Apache – Unkillable apache2 processes

apache-httpdprocesssegmentation faultstrace

After upgrading from debian lenny to squeeze (apache2 2.2.16-6+squeeze4 and php 5.3.10-1~dotdeb.1), my apache processes started to exit with segmentation fault. It happens every 5-30 minutes (for 1 process), so it does not do any impact right now. Problem is that sometimes instead of exiting with SIGSEGV, they just go crazy and loop with 100% system cpu usage in SIGBUS error:

# strace -p27635
Process 27635 attached - interrupt to quit
--- SIGBUS (Bus error) @ 0 (0) ---
--- SIGBUS (Bus error) @ 0 (0) ---
--- SIGBUS (Bus error) @ 0 (0) ---
--- SIGBUS (Bus error) @ 0 (0) ---
--- SIGBUS (Bus error) @ 0 (0) ---
--- SIGBUS (Bus error) @ 0 (0) ---

They don't respond to kill -9. But when I run strace on the process after killing it, it just repeats the SIGBUS twice and then exits.

# strace -p27635
Process 27635 attached - interrupt to quit
--- SIGBUS (Bus error) @ 0 (0) ---
--- SIGBUS (Bus error) @ 0 (0) ---
+++ killed by SIGKILL +++

Why is the process unkillable without strace?
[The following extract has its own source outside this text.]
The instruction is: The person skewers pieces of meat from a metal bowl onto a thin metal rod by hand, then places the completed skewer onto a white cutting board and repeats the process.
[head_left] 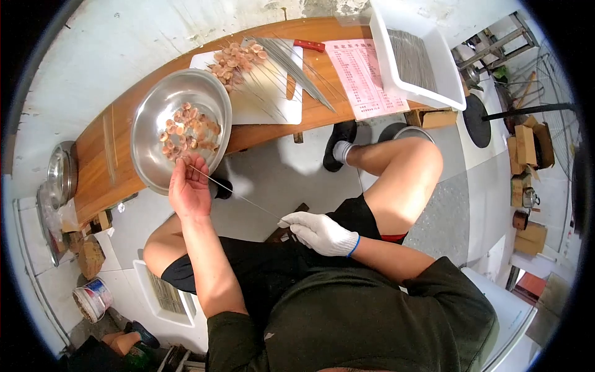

How does running strace influence the process that it can exit?

(I know that there is probably something wrong with my setup of apache/php modules, but in this question I'm interested in the strange behaviour of the unkillable processes. I will ask another question if I am unable to fix apache/php.)

Best Answer

First, check your RAM.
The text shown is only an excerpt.